Business strategy, market structure and risk-return relationships: A structural approach
Article first published online: 8 NOV 2006
Copyright © 1989 John Wiley & Sons, Ltd.
Strategic Management Journal
Volume 10, Issue 6, pages 507–522, November/December 1989
How to Cite
Cool, K., Dierickx, I. and Jemison, D. (1989), Business strategy, market structure and risk-return relationships: A structural approach. Strat. Mgmt. J., 10: 507–522. doi: 10.1002/smj.4250100602
- Issue published online: 8 NOV 2006
- Article first published online: 8 NOV 2006
- Manuscript Revised: 23 JAN 1989
- Manuscript Received: 2 FEB 1988
A structural model is proposed which integrates and extends previous findings on the interrelations between risk—return outcomes, market share, firm conduct attributes, and inter-firm rivalry.

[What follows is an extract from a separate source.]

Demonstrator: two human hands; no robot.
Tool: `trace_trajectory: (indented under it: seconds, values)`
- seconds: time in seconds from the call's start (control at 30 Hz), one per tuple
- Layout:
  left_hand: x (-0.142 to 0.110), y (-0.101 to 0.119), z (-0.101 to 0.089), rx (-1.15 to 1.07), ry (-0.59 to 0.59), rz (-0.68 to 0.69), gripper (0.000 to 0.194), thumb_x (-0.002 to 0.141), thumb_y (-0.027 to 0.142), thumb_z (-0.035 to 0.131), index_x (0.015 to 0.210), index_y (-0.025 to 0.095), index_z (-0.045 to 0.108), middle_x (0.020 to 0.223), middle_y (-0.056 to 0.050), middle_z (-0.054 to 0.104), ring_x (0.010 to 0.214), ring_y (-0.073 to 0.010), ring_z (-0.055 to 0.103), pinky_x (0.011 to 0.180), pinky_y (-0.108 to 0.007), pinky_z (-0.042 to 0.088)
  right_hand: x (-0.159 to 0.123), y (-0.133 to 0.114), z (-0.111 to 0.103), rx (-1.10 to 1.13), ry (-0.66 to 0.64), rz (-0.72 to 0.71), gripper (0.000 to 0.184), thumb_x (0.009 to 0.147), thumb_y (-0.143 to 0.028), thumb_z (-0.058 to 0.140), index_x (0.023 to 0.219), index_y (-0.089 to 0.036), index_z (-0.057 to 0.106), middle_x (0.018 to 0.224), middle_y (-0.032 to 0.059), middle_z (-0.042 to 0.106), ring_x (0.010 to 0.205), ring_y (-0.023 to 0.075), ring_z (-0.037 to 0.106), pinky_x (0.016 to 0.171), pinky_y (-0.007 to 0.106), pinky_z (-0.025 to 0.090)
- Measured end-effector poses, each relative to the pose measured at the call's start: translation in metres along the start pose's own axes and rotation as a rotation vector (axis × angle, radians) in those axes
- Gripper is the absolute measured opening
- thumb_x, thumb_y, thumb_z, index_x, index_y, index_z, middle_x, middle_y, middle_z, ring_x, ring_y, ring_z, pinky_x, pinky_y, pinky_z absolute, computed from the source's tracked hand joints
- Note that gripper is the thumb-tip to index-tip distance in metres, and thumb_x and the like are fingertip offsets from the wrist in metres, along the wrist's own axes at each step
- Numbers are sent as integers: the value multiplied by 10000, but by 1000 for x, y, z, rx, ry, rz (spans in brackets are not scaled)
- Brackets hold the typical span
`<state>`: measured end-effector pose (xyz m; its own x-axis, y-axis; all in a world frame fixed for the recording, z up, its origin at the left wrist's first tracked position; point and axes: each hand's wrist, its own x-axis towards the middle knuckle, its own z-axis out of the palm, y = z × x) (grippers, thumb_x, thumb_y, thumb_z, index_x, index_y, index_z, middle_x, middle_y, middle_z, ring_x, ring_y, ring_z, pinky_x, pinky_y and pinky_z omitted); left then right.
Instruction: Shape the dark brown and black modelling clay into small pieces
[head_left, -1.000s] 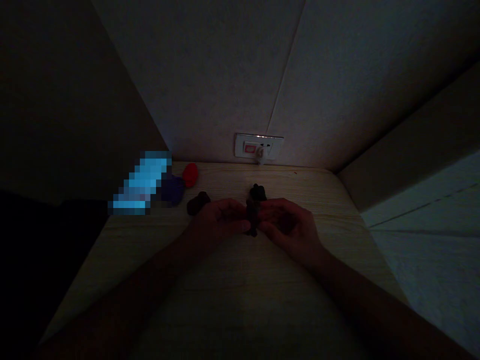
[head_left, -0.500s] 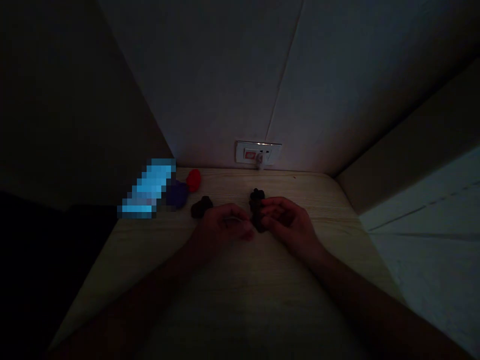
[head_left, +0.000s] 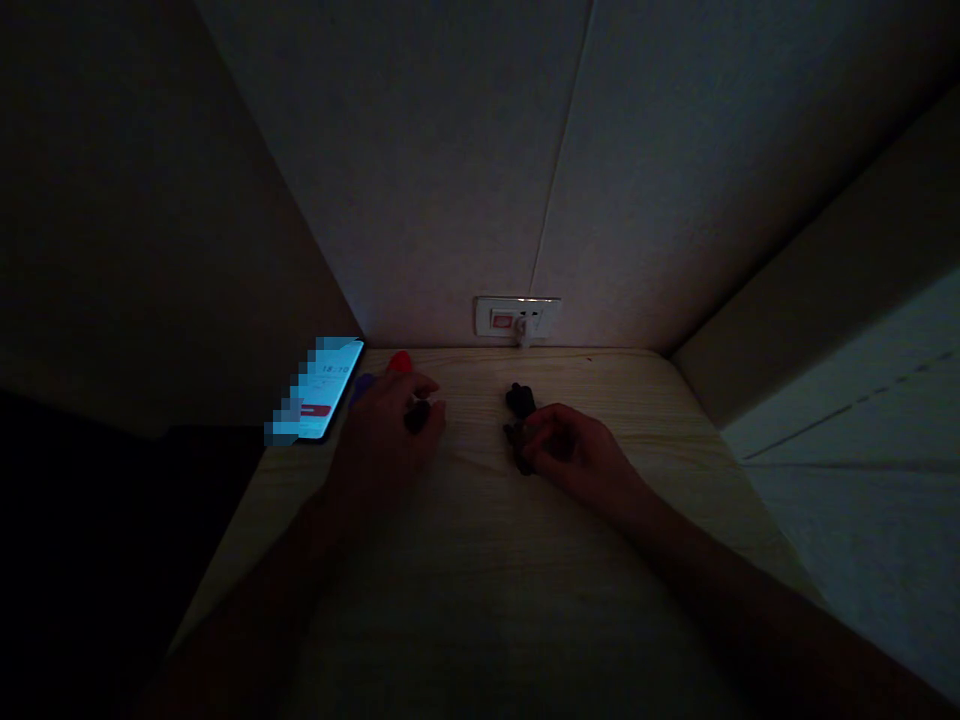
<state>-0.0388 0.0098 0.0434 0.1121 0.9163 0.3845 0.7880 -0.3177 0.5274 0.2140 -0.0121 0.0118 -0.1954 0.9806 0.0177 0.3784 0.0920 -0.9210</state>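
Note:
My left hand [head_left: 390, 425] is curled round a dark lump [head_left: 416, 416], which looks like modelling clay and shows between thumb and fingers. Beyond that hand, a red lump [head_left: 400, 361] and a blue-purple lump [head_left: 363, 384] are partly covered by it. On the tabletop to the right lies a dark, knobbly clay-like figure [head_left: 519, 400]. The bent fingertips of my right hand [head_left: 574, 445] grip its lower part from the right side. Dim light hides the fine shape of the figure.
A lit phone [head_left: 330, 390] lies at the left edge of the wooden tabletop [head_left: 480, 580]. On the wall behind is a socket plate [head_left: 487, 316] with a plug in it. A pale panel [head_left: 847, 440] borders the right side.
My left hand has moved left, away from the figure, to the dark lump, and now overlaps the coloured lumps. My right hand stays at the figure. The view has shifted slightly.

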Motion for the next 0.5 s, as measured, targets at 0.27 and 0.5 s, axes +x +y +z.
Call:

It is argued that the relative impact of market share and firm conduct attributes on risk—return outcomes depends on the intensity of rivalry. The empirical setting is commerical banking in Indiana (1975–79). Latent variable path analysis (partial least-squares) is used to estimate the model. The effect of market share is found to be quite important, even when possible ‘spurious’ effects due to differences in individual firm attributes are controlled for. Given consistent indications of oligopolistic coordination found in various parts of the model, it is inferred that the measured effect of market share reflects the exercise of market power.